STSM041067 - Exemptions and reliefs: exemptions: loan capital exemption – Securitisation and insurance-linked securities (ILS)

Exemption for the transfer of certain types of loan notes issued as part of securitisation and ILS arrangements

Section 79 of the Finance Act 1986 provides a general exemption from Stamp Duty (and therefore Stamp Duty Reserve Tax (SDRT) - see STSM041020)) for the transfer of loan capital. There are exceptions to this for loan capital which is in some way equity-related, for example by carrying a return linked to the profits of a business or by carrying a right to an excessive return either as interest or on repayment (see STSM021220 and STSM041060).

The standard loan notes issued as part of securitisation and ILS arrangements (see STSM021247) are known as ‘capital market investments’ and are issued as part of ‘capital market arrangements’ by the note-issuing securitisation special purpose vehicle (SPV) or qualifying transformer vehicle. These notes commonly have characteristics which make it unlikely or uncertain that the loan capital exemption will apply.

The Securitisation Companies and Qualifying Transformer Vehicles (Exemption from Stamp Duties) Regulations 2022 (SI 2022/464) provides an exemption from Stamp Duty and SDRT on the transfer of capital market investments issued as part of capital market arrangements by qualifying transformer vehicles and note-issuing securitisation companies.

For the purposes of Stamp Duty, the Regulations have effect in relation to instruments executed on or after 17 May 2022.

For the purposes of SDRT, the Regulations have effect—

  1. in relation to the charge to tax under section 87 FA1986, where—
  2. the agreement to transfer securities is conditional, and the condition is satisfied on or after 17 May 2022;
  3. the agreement to transfer securities is not conditional, and the agreement is made on or after 17 May 2022;
  4. in relation to the charge to tax under section 93 or 96 FA1986, where the transfer occurs on or after 17 May 2022.

If the transfer of a capital market investment is exempt under these provisions, the transfer or vesting of interests in or rights in respect of such loan capital is also exempt under section 50 FA1987.

“capital market arrangement” and “capital market investment” have the same meaning as in section 72B(1) of the Insolvency Act 1986 (see paragraphs 1, 2 and 3 of Schedule 2A to that Act).

“note-issuing company” has the same meaning as in regulation 5 of the Taxation of Securitisation Companies Regulations 2006 (SI 2006/3296).

Regulation 3 of the Risk Transformation (Tax) Regulations 2017 (SI 2017/1271) defines a qualifying transformer vehicle.

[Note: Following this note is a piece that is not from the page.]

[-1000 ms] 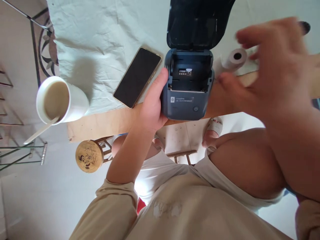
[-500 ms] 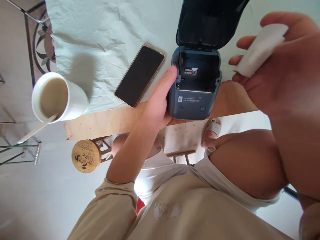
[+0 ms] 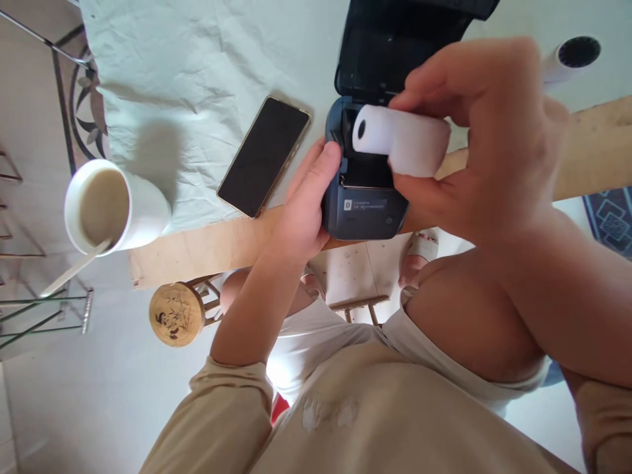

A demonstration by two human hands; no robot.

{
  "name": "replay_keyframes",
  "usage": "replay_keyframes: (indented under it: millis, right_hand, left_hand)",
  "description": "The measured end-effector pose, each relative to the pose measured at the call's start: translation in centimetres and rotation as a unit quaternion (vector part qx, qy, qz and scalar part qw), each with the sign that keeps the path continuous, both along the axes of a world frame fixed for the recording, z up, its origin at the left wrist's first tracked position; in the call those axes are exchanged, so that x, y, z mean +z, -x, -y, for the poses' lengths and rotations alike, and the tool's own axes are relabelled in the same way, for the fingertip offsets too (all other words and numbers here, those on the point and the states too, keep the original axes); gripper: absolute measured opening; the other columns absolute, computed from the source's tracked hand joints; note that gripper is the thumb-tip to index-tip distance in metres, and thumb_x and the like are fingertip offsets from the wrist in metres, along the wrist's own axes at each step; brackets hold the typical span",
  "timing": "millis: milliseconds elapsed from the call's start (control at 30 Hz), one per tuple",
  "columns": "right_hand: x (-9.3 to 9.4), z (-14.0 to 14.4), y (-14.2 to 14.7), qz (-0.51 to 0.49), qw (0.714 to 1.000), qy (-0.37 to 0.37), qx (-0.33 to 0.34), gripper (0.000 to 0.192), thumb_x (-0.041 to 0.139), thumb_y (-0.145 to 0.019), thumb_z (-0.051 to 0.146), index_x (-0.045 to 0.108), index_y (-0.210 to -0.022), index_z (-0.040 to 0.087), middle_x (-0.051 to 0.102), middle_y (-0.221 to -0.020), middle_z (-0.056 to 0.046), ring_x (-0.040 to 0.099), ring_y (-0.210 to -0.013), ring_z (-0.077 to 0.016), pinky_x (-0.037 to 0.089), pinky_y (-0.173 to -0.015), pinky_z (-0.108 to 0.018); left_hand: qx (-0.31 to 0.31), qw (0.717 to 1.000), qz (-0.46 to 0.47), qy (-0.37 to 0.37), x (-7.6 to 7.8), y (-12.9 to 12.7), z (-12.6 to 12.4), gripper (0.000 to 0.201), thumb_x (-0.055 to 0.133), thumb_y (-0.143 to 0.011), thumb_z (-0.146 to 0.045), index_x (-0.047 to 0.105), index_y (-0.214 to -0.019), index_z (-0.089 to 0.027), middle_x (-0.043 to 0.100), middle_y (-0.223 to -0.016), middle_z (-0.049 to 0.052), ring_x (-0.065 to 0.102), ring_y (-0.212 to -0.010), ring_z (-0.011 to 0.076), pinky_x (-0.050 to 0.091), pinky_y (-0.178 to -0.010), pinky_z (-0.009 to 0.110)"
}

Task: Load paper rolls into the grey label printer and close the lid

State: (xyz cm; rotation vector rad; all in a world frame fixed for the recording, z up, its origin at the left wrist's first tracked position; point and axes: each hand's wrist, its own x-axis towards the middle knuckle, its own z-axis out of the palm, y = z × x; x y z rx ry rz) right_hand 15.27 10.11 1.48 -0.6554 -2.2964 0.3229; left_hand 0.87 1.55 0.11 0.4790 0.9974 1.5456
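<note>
A table (image 3: 197, 245) is stretching along in front of the seated person, its bare wooden near edge showing. A pale, creased cloth (image 3: 192, 59) is covering the rest of its visible top. A round wooden stool (image 3: 176, 314) with a dark picture on its seat is standing on the floor below the table's near left corner. A dark blue printer (image 3: 368, 220) is sitting over the middle of the near edge, its black lid (image 3: 380, 52) standing open toward the far side; whether the table is bearing its weight, I cannot tell. The left hand (image 3: 303, 210) is gripping the printer's left side, thumb on top. The right hand (image 3: 503, 145) is pinching a white paper roll (image 3: 419, 141) between thumb and fingers, and the roll is hanging over the printer's open compartment; its touching the inside is unclear. A white cup (image 3: 148, 207) of light brown drink is standing at the near left corner. A phone (image 3: 264, 158), its screen dark, is lying aslant near the near edge, between cup and printer. A spoon (image 3: 74, 270) is leaning out of the cup.
</note>
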Motion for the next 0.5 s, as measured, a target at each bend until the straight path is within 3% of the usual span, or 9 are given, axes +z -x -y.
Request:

Exceptions to the exemption

There are exceptions to the exemption where the specific securitisation or ILS tax regime did not apply when the capital market arrangement was entered into or where notes carry certain conversion or acquisition rights.

Exception to the exemption where the specific securitisation or ILS tax regime did not apply at the time the capital market arrangement was entered into

In the case of capital market investments issued by note-issuing securitisation companies, the exemption does not apply if, at the time the capital market arrangement was entered into, regulation 14 (corporation tax charge) of SI 2006/3296 did not apply to the note-issuing company.

In the case of capital market investments issued by qualifying transformer vehicles, exemption does not apply if, at the time the capital market arrangement was entered into, regulation 6 (removal of special tax treatment) of SI 2017/1271 applied to the qualifying transformer vehicle.

Exception to the exemption where notes carry certain conversion or acquisition rights.

The exemption also does not apply to the transfer of a capital market investment issued as part of a capital market arrangement which carries a right (exercisable at any time) of conversion into other securities, or to the acquisition of other securities.

However, the exemption is not disapplied when the notes carry a right of conversion solely into, or to the acquisition of, securities which are themselves capital market investments issued as part of a capital market arrangement by the same qualifying transformer vehicle or note-issuing company.